# Ascend Kayak Any Opinions?



## strongto (Apr 1, 2013)

I recently just won a $250 bass pro gift card in a raffle and since I have some extra money I was thinking about putting that towards a kayak. The two that I'm looking at are the Ascend D10T Sit-on and the Ascend FS12T Sit-on. I was wondering if anybody had an opinion about these or any suggestions for any better options. I mainly would take it to the canal, lakes and the little miami. Also I'm not sure of the stability of these. I would like to be able to stand up


----------



## fishwendel2 (Nov 19, 2007)

You must be new here.....
Try the search option in this forum and type in Ascend and you should be able to find lots of opinions on these kayaks.


----------



## SeanStone (Sep 8, 2010)

There are several threads on the d10t and a few mentioning the fs12t. 

If standing was your concern i'd go with the d10t. Its a little bit wider than the fs12t. My girlfriend has the fs12t and I wouldn't try to stand in it ever....not stable enough. Plus theres really no flat platform to stand on anyway. 




posted using Outdoor Hub Campfire


----------



## imalt (Apr 17, 2008)

I don't have either but was thinking of getting one before I changed my mind. The d10t is definitely wider but from where you are sitting I think it would be hard to stand up in. If you could raise the seat up in it some then maybe it would be easier to get to a standing position. It just seemed awkward to me for some reason. And sitting in it in the store I didn't think it felt comfortable. The d10t is still so new that there aren't alot of reviews out there for it.


----------



## rustyfish (Apr 27, 2004)

As stated a lot of people are waiting for d10t reviews. As far as standing goes if that's something you want. Some kayaks made for standing have a pull up strap near your feet. If I were planing to stand I would attach one if it wasn't already there. 

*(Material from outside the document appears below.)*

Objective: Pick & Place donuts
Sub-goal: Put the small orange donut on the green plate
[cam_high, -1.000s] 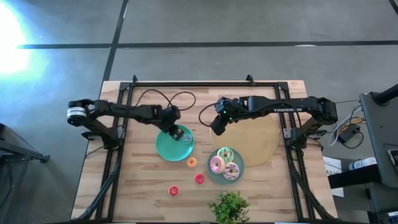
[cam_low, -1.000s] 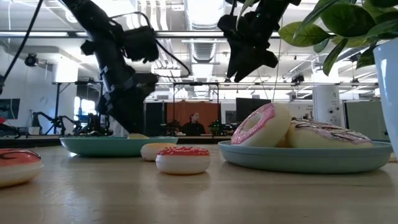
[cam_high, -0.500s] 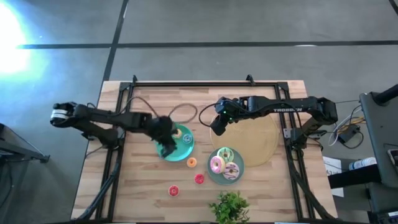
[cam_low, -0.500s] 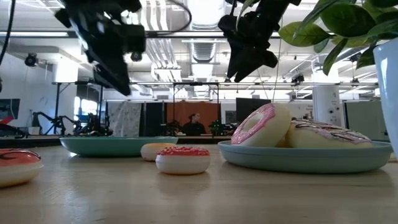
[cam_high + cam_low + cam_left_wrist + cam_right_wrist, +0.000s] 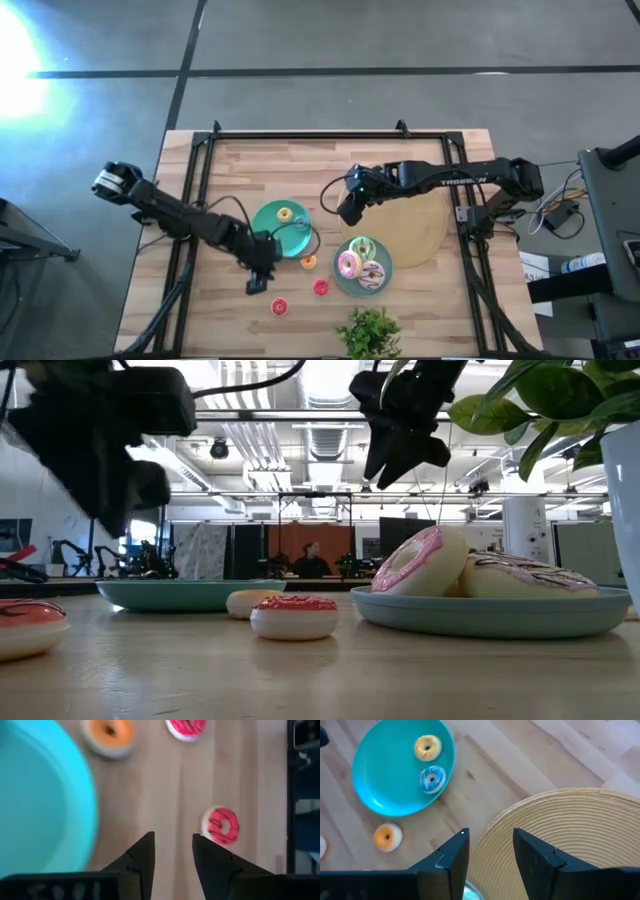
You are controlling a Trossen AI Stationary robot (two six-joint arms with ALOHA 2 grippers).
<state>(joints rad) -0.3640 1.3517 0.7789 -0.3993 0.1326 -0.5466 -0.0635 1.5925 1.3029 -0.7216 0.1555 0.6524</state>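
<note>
Pale wooden planks make up the table (image 5: 230,330), ringed by a black frame, with grey floor beyond. At centre-left of the overhead picture sits a round teal plate (image 5: 268,222) carrying a small yellow donut (image 5: 284,212) and a small blue donut (image 5: 431,778). A second ago the left gripper (image 5: 258,281) was down over that plate; now it has swung away to lower centre-left, its fingers spread and empty. That looks like a finished drop, and I'd guess the nearby red-iced donut (image 5: 279,306) is next.

Still loose on the wood are an orange ring (image 5: 308,262) and another red one (image 5: 320,287). The second teal plate (image 5: 340,282) at lower centre holds the pink (image 5: 348,264), green (image 5: 360,246) and white-purple (image 5: 372,275) iced donuts.

Over the left edge of the large tan woven mat (image 5: 420,230), the right gripper (image 5: 347,211) hangs unchanged, fingers apart, holding nothing.

From table height the left arm is a blur, and plate rims hide most of what lies inside. A potted plant (image 5: 370,333) is cut off at the bottom edge.
</note>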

posted using Outdoor Hub Campfire


----------



## strongto (Apr 1, 2013)

Yes I am new here. I appreciate the help. Standing on it is not a major concern of mine just helpful if I could. I really just want something that is inexpensive yet not complete junk. I really just want to gain access to fishing spots that I can't get to from the bank. I figure a kayak is a good way to do it without spending too much money.


----------



## Wow (May 17, 2010)

strongto said:


> Yes I am new here. I appreciate the help. Standing on it is not a major concern of mine just helpful if I could. I really just want something that is inexpensive yet not complete junk. I really just want to gain access to fishing spots that I can't get to from the bank. I figure a kayak is a good way to do it without spending too much money.


In that case, you're looking at a great yak for your buck.--Tim


----------



## Bowhunter57 (Feb 9, 2011)

strongto said:


> I figure a kayak is a good way to do it without spending too much money.


strongto,
Welcome to OGF!  ...and welcome to the kayak fishing addiction. 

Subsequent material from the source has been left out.